Die Weiterleitung der E-Mails kann nicht damit gerechtfertigt werden, dass nur solche E-Mails weitergeleitet worden sind, die aufgrund besorgniserregender Veränderungen im Betrieb unentbehrlich waren, um später beweisen zu können, dass das Vorstandsmitglied selbst keine zur Haftung führenden Fehler begangen hat. Eine prophylaktische Selbsthilfe ist nicht erforderlich, weil das Vorstandsmitglied während seiner Amtszeit Zugriff auf die Unterlagen hatte und ihm nach seiner Abberufung ein Einsichtsanspruch gemäß § 810 BGB zusteht.

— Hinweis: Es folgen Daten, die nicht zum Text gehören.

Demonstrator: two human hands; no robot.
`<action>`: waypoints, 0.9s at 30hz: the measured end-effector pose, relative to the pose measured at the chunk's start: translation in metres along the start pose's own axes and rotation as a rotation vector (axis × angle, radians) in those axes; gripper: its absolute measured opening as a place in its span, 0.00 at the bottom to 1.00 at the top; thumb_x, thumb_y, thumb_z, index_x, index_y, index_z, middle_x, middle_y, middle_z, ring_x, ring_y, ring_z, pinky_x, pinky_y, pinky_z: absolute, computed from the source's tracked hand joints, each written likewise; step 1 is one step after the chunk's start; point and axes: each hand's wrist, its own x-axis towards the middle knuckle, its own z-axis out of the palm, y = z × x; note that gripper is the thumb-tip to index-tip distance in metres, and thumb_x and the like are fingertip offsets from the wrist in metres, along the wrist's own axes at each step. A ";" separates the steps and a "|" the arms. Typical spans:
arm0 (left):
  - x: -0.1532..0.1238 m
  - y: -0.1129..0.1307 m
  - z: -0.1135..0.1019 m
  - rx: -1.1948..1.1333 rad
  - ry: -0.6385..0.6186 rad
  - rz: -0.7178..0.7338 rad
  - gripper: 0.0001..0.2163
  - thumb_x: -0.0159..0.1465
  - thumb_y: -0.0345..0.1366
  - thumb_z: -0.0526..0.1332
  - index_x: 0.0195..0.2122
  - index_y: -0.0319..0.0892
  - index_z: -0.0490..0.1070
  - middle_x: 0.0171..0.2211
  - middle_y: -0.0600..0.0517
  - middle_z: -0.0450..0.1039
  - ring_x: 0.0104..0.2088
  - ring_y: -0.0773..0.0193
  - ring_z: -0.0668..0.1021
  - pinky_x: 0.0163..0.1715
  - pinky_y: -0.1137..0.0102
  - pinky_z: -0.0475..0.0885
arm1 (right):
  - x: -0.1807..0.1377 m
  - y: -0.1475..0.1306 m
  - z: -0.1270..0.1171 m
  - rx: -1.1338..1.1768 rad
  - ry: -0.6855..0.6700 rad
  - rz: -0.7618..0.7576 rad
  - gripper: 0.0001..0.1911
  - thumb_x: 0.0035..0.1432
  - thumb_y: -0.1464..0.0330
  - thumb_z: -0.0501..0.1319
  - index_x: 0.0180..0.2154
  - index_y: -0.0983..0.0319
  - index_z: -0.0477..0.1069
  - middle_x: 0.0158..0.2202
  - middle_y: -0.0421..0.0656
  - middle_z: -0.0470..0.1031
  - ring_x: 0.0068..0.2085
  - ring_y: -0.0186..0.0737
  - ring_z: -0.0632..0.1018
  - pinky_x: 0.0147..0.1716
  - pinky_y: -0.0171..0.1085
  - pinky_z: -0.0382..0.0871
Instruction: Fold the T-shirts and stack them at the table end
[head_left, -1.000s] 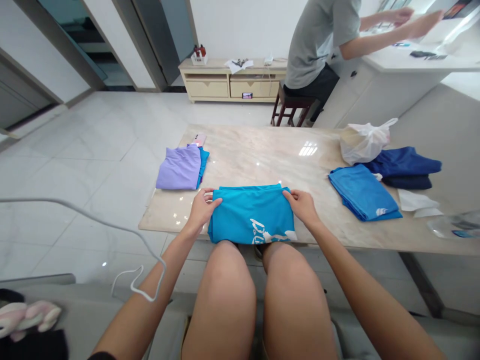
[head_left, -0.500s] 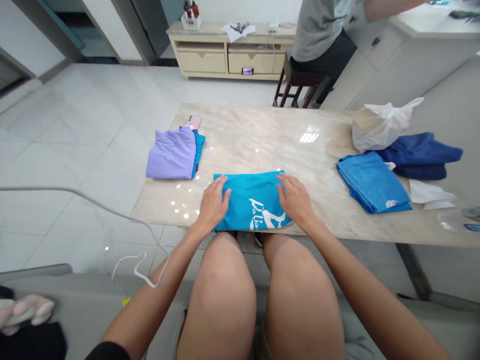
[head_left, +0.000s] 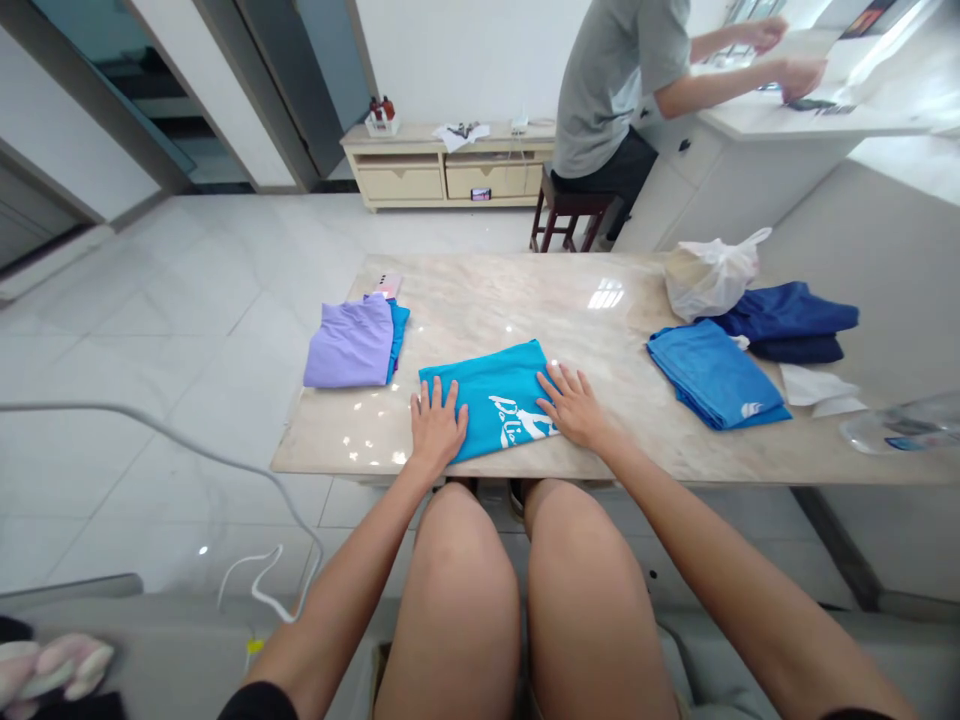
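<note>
A folded turquoise shirt (head_left: pixel 491 392) with white lettering lies near the front edge of the marble table (head_left: pixel 517 300). My left hand (head_left: pixel 436 425) rests flat on its left part, fingers spread. My right hand (head_left: pixel 571 405) lies flat on its right edge, fingers stretched out, partly on the table. Neither hand grips anything. My bare knees show below the table edge.
A folded lilac shirt (head_left: pixel 351 342) on a blue one lies at the left, a phone (head_left: pixel 388 286) behind it. Folded blue garments (head_left: pixel 712 374), dark blue clothes (head_left: pixel 787 320) and a white plastic bag (head_left: pixel 705 278) lie right. A person (head_left: pixel 622 90) sits beyond. A white cable (head_left: pixel 225 470) hangs left.
My hands let go of the shirt's far corners and now lie flat on it. The shirt sits fully on the table, folded smaller and turned slightly.
</note>
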 end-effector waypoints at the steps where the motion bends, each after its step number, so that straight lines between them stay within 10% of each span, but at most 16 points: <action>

Das Oberlandesgericht stufte die Weiterleitung der E-Mails als grob fahrlässig ein und erkannte darin einen erheblichen Pflichtverstoß des Vorstandsmitglieds. Das Gericht befand die außerordentliche Kündigung für wirksam, da eine wiederholte und systematische Missachtung von datenschutzrechtlichen Vorgaben einen gravierenden Vertrauensbruch darstellt.

Fazit

Das Urteil verdeutlicht die zunehmende Relevanz des Datenschutzes im Dienst- sowie Arbeitsverhältnis. Die Entscheidung macht deutlich, dass Verstöße gegen die DSGVO arbeitsrechtliche Konsequenzen nach sich ziehen können. Sowohl Arbeitgeber als auch Arbeitnehmer sind verpflichtet, sorgfältig mit personenbezogenen Daten umzugehen. Um Rechtsverstöße zu vermeiden, sind Arbeitgeber angehalten, Richtlinien zu erstellen, die den Arbeitnehmern die Handhabung von Daten vorgeben. In einer solchen Richtlinie sollte auch das Weiterleiten von E-Mails geregelt werden. Dabei wird empfohlen, das Weiterleiten an einen privaten E-Mail-Account generell zu untersagen.